» **Problem details**:
In the listing below, a line holding "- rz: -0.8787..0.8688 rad" and a line holding "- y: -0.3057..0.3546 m" mark the range. Retype both exactly, with all lines between them.

[[ Data provided open ]]

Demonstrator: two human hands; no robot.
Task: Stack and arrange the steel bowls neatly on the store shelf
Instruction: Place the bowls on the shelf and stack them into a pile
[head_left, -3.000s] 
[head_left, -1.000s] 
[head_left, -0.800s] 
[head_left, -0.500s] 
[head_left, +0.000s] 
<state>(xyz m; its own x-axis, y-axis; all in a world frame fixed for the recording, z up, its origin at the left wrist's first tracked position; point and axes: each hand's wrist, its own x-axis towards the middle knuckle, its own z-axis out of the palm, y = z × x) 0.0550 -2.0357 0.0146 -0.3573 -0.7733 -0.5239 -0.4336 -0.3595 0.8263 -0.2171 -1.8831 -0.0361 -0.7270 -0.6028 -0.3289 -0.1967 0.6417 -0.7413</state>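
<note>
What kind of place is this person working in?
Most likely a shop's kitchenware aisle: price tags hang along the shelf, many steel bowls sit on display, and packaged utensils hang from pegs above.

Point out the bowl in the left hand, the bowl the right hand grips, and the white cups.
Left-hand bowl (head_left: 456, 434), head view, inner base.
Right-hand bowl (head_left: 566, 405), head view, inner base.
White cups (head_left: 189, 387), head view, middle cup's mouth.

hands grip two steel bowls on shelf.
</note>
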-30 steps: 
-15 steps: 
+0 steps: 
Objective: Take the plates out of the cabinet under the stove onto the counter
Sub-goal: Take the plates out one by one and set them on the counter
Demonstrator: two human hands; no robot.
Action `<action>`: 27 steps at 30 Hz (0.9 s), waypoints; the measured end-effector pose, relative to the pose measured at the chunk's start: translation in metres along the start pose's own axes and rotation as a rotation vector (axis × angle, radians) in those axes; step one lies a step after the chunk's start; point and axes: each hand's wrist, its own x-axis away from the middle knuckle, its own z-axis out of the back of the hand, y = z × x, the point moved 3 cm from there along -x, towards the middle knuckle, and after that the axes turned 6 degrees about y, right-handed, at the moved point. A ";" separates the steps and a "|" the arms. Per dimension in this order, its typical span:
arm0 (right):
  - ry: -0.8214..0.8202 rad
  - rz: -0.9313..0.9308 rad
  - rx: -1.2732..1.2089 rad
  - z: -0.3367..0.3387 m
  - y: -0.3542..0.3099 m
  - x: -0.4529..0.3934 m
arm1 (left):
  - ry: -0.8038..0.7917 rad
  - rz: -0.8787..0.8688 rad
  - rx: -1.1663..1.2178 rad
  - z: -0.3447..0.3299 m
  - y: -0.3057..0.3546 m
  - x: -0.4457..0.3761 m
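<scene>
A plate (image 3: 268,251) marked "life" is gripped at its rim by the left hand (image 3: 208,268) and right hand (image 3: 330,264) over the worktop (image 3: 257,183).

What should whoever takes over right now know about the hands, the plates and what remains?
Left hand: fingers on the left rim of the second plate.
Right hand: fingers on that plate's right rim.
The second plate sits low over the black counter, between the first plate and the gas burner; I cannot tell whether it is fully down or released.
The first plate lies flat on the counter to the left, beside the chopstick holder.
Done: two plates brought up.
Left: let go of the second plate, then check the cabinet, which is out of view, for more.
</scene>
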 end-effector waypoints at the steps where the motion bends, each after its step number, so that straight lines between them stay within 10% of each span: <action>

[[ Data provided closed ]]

» **Exercise output**:
  - rz: -0.8787..0.8688 rad
  - rx: -1.1663..1.2178 rad
  - z: -0.3447..0.3299 m
  - y: -0.3057..0.3546 m

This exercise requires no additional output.